At 1302, the execution planner module 216, as part of the modules 130 of the job tracker 108, may receive a prioritized task, which may also be referred to herein as the received task. In some map-reduce operations, the scheduling of tasks may not be immediate upon job submission. For example, in some implementations, the map tasks might all be scheduled before the reduce tasks are scheduled. These particularities do not affect the implementations herein, as the execution planner module 216 may initiate the sharable scheduling process based on instructions from the job tracker 108.

At 1302, the execution planner module 216 may check in the resource allocation table 226 to determine whether there are any unoccupied processing slots on the worker nodes 110.
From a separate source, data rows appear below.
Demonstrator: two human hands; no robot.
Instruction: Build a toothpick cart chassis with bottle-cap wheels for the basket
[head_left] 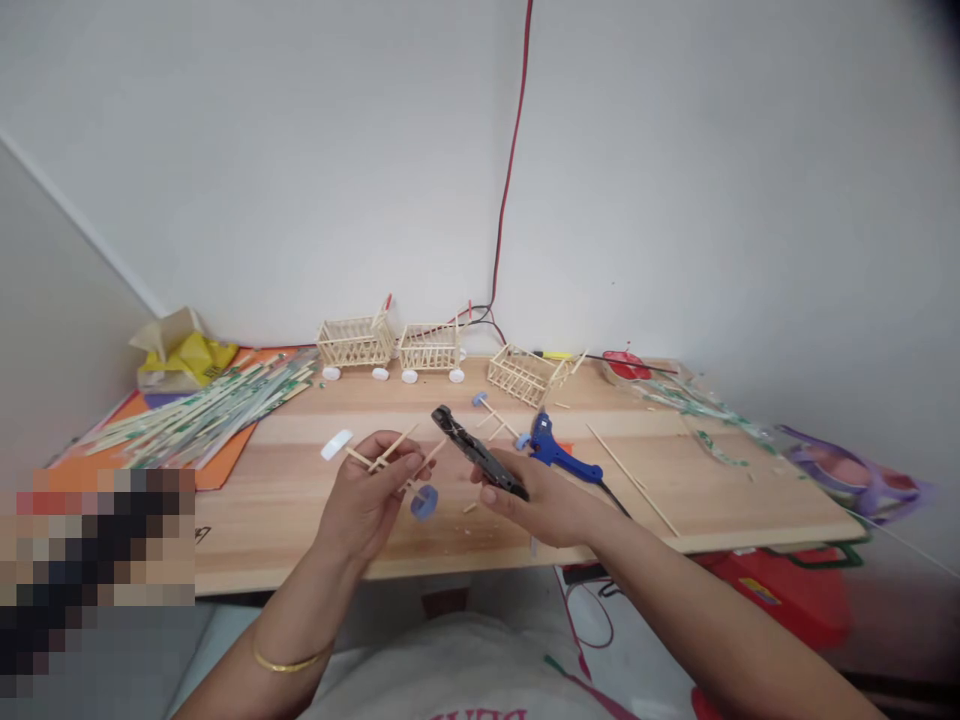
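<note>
In my left hand (367,490) is a small wheeled frame of thin wooden sticks (381,462), gripped between thumb and fingers. One end of it carries a white wheel (337,445), the other a translucent blue wheel (424,502). My right hand (536,495) is closed around a long dark-grey hand tool (480,452); its exact kind is unclear. The tool's tip points away and to the left, apart from the frame. Just beyond the right hand lie a blue hot glue gun (562,452) and another stick axle with blue wheels (495,412).
Two stick carts on white wheels (355,345) (430,348) and a wheelless stick basket (521,375) stand along the back. Bundled sticks (225,410) lie left on an orange sheet (86,435). Loose sticks (631,475) and plastic wrappers (705,405) are at right, above a red case (787,595).
</note>
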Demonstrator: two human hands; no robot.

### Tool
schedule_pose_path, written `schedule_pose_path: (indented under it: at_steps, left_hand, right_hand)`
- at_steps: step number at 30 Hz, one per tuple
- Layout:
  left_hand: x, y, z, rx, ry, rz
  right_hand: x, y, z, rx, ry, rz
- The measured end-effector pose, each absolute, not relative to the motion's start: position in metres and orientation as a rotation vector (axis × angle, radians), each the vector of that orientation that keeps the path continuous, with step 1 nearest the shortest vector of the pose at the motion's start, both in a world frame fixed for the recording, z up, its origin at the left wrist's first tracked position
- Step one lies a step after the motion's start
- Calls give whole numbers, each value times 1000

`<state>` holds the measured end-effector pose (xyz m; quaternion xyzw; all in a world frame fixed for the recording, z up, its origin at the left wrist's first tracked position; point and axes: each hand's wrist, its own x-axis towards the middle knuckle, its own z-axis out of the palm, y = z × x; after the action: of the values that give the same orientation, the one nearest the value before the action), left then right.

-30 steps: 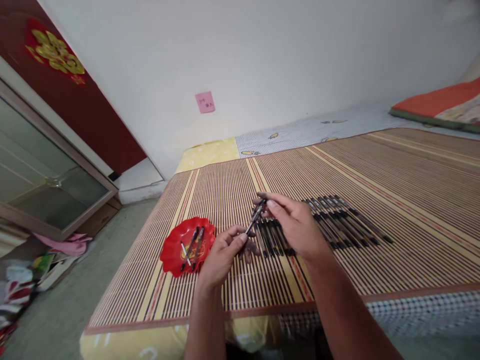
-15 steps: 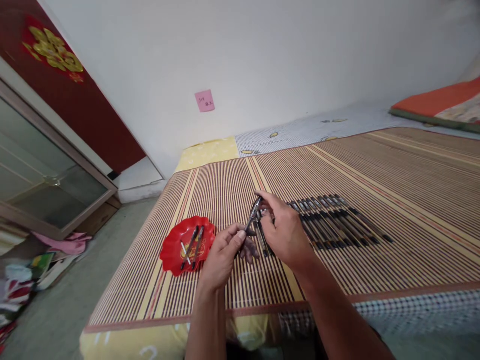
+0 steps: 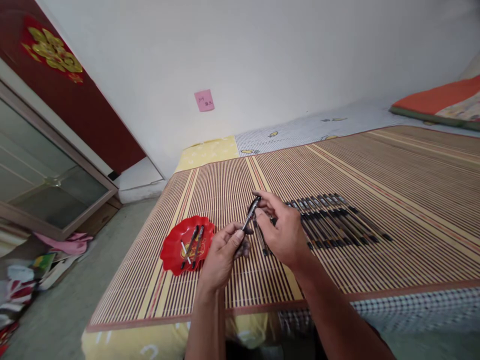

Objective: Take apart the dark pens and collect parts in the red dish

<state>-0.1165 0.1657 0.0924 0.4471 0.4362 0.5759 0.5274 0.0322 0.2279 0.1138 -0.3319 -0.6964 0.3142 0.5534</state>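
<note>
Above the mat, a dark pen (image 3: 250, 214) is held slantwise between both hands. My left hand (image 3: 227, 250) pinches its lower end with thumb and fingers. At the upper end, the fingers of my right hand (image 3: 279, 225) are closed around the pen's capped part. Under and beside my right hand lies a row of several black pens (image 3: 337, 222) on the striped bamboo mat (image 3: 240, 285), partly hidden by that hand. Left of my left hand sits a red scalloped plate (image 3: 170, 250) with two dark pens (image 3: 195, 247) and a thin white stick (image 3: 185, 251) in it.
The mat covers a bed against a white wall (image 3: 262, 60) bearing a pink note (image 3: 204, 100). A folded orange quilt (image 3: 438, 100) lies at the far right. Left of the bed, a glass-fronted cabinet door (image 3: 52, 175) and piled cloths (image 3: 22, 285) stand by the floor.
The pen between my hands has shifted slightly left, and the left fingers have curled in more beneath it. The plate and the row of pens stay where they were.
</note>
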Motion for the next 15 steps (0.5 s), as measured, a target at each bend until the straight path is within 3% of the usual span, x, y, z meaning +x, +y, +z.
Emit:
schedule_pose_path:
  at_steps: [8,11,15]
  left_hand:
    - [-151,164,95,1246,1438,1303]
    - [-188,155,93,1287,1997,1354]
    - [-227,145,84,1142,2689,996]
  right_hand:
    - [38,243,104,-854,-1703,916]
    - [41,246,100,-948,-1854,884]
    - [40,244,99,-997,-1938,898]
FIG. 14 illustrates an example of the structure of a resource allocation table 226 according to some implementations. In the illustrated example, the resource allocation table 226 includes, for each worker node, a worker node IP address 1402, a slot number 1404, a job ID 1406, a task ID 1408, and a can share indicator 1410. The value for the worker node IP address 1402 is the IP address of the worker node 110 to which the information of the table row corresponds. The slot number 1404 is the slot ID with which the worker node 110 identifies the processing slots 128 configured by its task tracker module 118. The value for the job ID 1406 is the cluster-unique ID, or other individually distinguishable ID, assigned to a particular job by the job tracker 108 upon job submission for identifying the job. The value for the task ID 1408 is the cluster-unique ID, or other individually distinguishable ID, assigned by the job tracker 108 upon job submission to identify the particular task of the particular job. The value for the can share indicator 1410 indicates whether the particular task can share a processing slot 1404 with another task. In some cases, the can-share value 1410 may be provided by the client device 112 upon job submission. Further, in some cases, the default value may be “yes” unless the client specifically indicates otherwise.

Referring back to FIG. 13, at 1306, if the execution planner module 216 detects available (i.e., currently unassigned) processing slots in the resource allocation table 226, the execution planner module 216 may proceed to select the available processing slot for the received task. The received task is assigned to the selected processing slot, as discussed at 1318, below, and the execution planner module 216 may add the entry of the received task into the resource allocation table 226, as discussed at 1320, below.

At 1308, on the other hand, if there are no available processing slots, the execution planner module 216 proceeds to predict the future workload as described with respect to the process and algorithm of FIG. 15.

FIG. 15 is a flow diagram illustrating an example process 1500 for the prediction of future workload in 1308 of FIG. 13 according to some implementations. The process 1500 indicates a structure of an algorithm of the execution planner module 216 of the job tracker 108 that may be executed for predicting a future workload.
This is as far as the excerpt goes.